Volonté d’assainir le secteur

La loi sur le financement des partis politiques, qui interdit depuis 2014 à un patron de média d’être adhérent d’un parti, a également tenté d’assainir ces liens entre politique et médias, mais l’opacité demeure. La nomination, en mars 2017, de Borhane Bsaies, journaliste vedette d’Attessia TV, au poste de chargé des affaires politiques de Nidaa Tounes, est un des derniers exemples en date de ce mélange des genres.

Selon un rapport de l’association Yakadha, signé par la journaliste Mouna Mtibaa, la mise en place d’un nouveau paysage politique après la révolution de 2011 et les défis électoraux qui ont émaillé la transition jusqu’en 2014 ont donné l’occasion à un milieu d’affaires proche également de la sphère politique d’investir dans les médias.

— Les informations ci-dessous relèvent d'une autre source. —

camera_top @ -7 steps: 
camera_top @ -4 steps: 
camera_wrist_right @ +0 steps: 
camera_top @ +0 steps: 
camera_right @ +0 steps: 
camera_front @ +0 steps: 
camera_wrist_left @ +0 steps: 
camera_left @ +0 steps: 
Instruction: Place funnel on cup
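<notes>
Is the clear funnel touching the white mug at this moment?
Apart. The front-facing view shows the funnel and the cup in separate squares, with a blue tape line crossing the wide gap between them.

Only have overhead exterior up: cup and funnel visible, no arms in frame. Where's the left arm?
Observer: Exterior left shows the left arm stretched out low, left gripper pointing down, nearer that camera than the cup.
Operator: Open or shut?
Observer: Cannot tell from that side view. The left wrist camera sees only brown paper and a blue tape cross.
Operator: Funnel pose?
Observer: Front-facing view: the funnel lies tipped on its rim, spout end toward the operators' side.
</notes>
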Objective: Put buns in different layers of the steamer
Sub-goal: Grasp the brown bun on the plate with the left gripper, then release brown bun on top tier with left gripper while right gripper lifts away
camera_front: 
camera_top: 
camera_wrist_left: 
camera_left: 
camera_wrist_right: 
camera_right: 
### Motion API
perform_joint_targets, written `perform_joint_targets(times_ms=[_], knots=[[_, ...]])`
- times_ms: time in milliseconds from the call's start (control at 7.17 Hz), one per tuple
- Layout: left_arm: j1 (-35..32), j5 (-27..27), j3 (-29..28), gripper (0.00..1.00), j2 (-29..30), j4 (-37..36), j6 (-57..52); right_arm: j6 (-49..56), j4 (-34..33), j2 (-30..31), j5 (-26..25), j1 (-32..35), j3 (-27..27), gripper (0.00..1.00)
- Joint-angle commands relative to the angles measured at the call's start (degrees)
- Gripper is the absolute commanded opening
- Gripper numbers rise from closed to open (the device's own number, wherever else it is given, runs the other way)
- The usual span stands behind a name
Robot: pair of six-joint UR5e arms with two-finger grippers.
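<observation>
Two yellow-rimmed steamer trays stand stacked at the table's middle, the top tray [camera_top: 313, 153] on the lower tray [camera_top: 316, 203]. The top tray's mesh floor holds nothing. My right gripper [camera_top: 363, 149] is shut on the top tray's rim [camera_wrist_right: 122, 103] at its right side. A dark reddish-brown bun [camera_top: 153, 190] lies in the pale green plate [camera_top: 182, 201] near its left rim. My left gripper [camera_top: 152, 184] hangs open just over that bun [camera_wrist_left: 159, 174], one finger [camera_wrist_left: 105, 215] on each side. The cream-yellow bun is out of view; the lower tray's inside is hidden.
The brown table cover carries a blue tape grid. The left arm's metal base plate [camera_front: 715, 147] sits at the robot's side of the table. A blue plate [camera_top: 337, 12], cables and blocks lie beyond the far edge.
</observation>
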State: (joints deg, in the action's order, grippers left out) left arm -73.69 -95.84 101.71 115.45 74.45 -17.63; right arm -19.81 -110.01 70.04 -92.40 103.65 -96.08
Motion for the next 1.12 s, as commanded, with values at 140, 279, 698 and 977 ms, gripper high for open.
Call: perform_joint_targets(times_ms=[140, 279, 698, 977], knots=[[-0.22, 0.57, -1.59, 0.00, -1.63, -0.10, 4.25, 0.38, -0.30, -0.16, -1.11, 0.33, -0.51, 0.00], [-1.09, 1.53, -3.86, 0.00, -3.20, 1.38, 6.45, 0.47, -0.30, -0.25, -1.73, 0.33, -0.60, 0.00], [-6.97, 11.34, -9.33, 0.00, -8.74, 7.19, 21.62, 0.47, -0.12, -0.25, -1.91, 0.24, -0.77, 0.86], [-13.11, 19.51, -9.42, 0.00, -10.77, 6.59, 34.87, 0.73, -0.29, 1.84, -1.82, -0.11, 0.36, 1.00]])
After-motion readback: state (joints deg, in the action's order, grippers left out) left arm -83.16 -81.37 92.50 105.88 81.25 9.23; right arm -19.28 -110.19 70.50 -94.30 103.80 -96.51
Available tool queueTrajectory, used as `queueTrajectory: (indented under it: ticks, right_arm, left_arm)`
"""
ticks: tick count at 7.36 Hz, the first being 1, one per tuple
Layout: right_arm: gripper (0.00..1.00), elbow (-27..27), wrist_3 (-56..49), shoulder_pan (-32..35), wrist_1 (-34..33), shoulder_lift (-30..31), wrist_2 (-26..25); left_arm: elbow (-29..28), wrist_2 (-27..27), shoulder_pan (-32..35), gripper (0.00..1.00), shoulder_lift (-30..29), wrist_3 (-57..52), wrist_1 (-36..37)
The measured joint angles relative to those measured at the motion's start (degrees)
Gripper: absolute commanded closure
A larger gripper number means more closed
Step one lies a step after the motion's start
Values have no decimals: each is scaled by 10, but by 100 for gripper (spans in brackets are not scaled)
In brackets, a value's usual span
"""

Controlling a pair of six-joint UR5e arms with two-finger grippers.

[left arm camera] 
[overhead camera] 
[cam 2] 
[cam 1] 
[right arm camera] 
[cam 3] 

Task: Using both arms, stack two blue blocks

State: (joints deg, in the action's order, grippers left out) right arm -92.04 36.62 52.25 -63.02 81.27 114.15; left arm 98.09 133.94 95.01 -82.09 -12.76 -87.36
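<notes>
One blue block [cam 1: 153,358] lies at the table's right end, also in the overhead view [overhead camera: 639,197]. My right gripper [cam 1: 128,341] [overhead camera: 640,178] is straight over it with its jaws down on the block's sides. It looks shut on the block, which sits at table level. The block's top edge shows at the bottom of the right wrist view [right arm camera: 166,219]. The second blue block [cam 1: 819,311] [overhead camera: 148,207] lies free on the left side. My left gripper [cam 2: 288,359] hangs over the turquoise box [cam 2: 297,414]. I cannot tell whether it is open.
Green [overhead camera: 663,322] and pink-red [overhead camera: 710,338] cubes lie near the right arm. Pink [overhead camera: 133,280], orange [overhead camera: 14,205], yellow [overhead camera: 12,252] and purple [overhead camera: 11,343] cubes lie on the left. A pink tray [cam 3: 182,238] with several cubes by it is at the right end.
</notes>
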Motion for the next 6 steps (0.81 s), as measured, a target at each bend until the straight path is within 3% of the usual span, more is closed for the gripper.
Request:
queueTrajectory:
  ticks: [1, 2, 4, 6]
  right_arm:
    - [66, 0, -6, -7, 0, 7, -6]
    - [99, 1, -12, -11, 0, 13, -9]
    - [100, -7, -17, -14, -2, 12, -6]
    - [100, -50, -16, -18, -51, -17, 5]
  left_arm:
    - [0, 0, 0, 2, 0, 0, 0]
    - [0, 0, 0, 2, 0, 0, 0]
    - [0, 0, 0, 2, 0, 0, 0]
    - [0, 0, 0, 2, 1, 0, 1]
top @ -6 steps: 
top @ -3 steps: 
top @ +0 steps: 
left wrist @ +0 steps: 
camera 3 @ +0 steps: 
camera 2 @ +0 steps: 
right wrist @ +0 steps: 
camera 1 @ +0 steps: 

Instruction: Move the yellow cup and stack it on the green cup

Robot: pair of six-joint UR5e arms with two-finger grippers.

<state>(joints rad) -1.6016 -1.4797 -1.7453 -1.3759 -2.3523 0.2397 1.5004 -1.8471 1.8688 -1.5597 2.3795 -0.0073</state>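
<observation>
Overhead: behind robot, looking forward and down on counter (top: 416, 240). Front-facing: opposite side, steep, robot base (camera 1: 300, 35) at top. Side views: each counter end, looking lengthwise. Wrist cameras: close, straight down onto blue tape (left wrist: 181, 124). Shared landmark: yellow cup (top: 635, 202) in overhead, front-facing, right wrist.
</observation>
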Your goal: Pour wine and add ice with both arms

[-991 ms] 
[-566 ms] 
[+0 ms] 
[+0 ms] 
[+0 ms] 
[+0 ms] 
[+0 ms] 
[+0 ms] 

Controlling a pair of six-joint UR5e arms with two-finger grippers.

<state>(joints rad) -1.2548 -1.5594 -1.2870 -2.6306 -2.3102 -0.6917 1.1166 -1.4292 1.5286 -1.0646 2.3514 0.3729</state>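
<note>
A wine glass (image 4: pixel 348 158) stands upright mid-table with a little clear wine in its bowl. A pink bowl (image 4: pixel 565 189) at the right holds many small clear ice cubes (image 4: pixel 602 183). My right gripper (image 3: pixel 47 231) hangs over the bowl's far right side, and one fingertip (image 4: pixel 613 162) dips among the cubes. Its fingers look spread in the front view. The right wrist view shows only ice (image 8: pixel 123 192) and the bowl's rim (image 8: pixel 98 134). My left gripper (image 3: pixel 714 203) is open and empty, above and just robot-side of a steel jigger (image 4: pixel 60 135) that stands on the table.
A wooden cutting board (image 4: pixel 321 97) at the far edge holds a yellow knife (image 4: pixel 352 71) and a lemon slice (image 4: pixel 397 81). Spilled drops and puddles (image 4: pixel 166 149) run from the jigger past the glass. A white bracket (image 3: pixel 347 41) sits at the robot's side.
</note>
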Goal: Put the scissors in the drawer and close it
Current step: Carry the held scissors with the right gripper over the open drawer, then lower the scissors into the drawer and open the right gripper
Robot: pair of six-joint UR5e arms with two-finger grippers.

Ainsi, le mode de financement est-il le cœur du problème ? La Haica doit-elle faire preuve de plus de vigilance et de sévérité ? Assurément, selon Rachida Ennaifer, qui regrette que la loi relative aux instances constitutionnelles, dont fait partie la Haica, ne s’attaque pas au problème et prévoie même de mettre « les instances sous le contrôle de l’Assemblée des représentants des peuples (ARP), qui pourra user comme bon lui semble de son droit de révocation des membres. La loi ne permet de réguler qu’a minima le contenu des programmes et, surtout, occulte d’autres aspects importants comme le financement. On revient à une zone de non-droit qui primait avant 2011 ».

La Haica pointée du doigt

La Haica est pointée du doigt pour avoir échoué dans ses missions, à savoir réguler les comportements inappropriés et exiger l’indépendance des médias. À quelques exceptions près, comme pour l’émission Andi Mankolek, les patrons de chaîne ne font ouvertement pas grand cas des sanctions prononcées par la Haica. Un affront permanent qui interroge aussi sur la position de l’exécutif, celui-ci feignant de souhaiter une régulation mais, pour des questions d’intérêts partisans et de défiance par rapport aux médias, s’y montrant finalement hostile.

« La régulation n’est pas une idée technique mais émane d’une approche politique. Le gouvernement ne croit pas à la régulation. Il l’a organisée pour finalement la saper avec une rhétorique et des arguments néolibéraux qui font l’amalgame entre liberté d’expression et d’entreprendre », conclut Thameur Mekki.

Une absence de volonté politique, une régulation molle et des finances en souffrance mettent sous pression des chaînes qui n’hésitent pas à s’en prendre aux agences de médiamétrie. Plutôt que de reconsidérer la qualité de leurs programmes.